Pachinko: Patching Interpretable QA Models through Natural Language Feedback

Chaitanya MalaviyaSubin LeeDan RothMark Yatskar
Nov 2023
Eliciting feedback from end users of NLP models can be beneficial for improving models. However, how should we present model responses to users so they are most amenable to be corrected from user feedback? Further, what properties do users value to understand and trust responses? We answer these questions by analyzing the effect of rationales generated by QA models to support their answers. We specifically consider decomposed question-answering models that first extract an intermediate rationale based on a context and a question and then use solely this rationale to answer the question. A rationale outlines the approach followed by the model to answer the question. Our work considers various formats of these rationales that vary according to well-defined properties of interest. We sample these rationales from large language models using few-shot prompting for two reading comprehension datasets, and then perform two user studies. In the first one, we present users with incorrect answers and corresponding rationales of various formats and ask them to provide natural language feedback to revise the rationale.
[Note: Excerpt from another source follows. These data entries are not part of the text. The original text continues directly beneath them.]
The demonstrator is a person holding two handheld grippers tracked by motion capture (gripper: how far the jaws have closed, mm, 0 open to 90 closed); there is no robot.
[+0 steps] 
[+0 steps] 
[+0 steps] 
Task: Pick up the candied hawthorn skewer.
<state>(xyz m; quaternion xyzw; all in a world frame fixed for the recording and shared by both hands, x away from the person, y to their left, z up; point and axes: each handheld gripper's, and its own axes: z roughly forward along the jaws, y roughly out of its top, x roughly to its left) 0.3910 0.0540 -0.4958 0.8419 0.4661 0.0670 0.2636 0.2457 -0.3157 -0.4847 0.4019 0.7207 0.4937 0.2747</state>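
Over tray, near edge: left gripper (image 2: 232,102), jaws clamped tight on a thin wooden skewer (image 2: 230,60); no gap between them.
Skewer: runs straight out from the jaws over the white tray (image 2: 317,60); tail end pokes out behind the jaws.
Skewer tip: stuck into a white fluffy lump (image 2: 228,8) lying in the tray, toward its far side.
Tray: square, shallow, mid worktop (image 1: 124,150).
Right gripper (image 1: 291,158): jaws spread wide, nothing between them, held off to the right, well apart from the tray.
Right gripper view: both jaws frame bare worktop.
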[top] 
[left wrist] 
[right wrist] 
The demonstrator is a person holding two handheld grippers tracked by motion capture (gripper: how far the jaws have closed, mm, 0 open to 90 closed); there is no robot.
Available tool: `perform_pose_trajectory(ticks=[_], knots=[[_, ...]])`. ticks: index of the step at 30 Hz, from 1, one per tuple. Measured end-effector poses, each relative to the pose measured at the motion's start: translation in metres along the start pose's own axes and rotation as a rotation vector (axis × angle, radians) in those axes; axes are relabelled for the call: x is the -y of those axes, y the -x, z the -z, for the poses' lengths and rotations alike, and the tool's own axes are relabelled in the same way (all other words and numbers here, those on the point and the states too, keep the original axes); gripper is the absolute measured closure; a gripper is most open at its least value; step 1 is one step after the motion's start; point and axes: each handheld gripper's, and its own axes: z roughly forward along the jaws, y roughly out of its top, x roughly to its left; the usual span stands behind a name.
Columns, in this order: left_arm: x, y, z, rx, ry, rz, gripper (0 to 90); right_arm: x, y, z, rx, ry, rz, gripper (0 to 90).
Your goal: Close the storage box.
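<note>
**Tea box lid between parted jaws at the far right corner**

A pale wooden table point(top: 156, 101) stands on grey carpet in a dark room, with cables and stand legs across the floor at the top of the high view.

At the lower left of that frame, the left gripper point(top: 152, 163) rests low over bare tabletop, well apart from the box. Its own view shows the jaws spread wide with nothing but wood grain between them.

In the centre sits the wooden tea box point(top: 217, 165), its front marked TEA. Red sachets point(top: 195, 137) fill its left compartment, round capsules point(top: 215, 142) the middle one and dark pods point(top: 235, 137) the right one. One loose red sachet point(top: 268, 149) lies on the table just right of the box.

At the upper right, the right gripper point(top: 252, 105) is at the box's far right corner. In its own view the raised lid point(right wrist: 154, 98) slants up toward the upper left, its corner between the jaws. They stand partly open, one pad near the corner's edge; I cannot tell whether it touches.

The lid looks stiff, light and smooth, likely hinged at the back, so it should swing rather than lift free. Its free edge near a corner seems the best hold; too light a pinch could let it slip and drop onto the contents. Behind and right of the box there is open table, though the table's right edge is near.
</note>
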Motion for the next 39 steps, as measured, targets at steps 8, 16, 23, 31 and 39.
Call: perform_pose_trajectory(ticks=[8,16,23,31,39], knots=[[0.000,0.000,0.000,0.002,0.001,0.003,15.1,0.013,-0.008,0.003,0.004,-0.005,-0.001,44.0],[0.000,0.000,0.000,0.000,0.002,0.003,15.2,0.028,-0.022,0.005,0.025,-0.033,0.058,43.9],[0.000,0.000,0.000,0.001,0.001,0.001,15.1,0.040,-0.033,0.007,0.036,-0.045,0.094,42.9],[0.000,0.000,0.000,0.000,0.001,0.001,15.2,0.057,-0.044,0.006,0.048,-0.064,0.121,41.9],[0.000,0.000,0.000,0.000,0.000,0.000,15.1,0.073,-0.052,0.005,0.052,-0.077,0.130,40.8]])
We then measure the effectiveness of this feedback in patching these rationales through in-context learning. The second study evaluates how well different rationale formats enable users to understand and trust model answers, when they are correct. We find that rationale formats significantly affect how easy it is (1) for users to give feedback for rationales, and (2) for models to subsequently execute this feedback. In addition to influencing critiquablity, certain formats significantly enhance user reported understanding and trust of model outputs.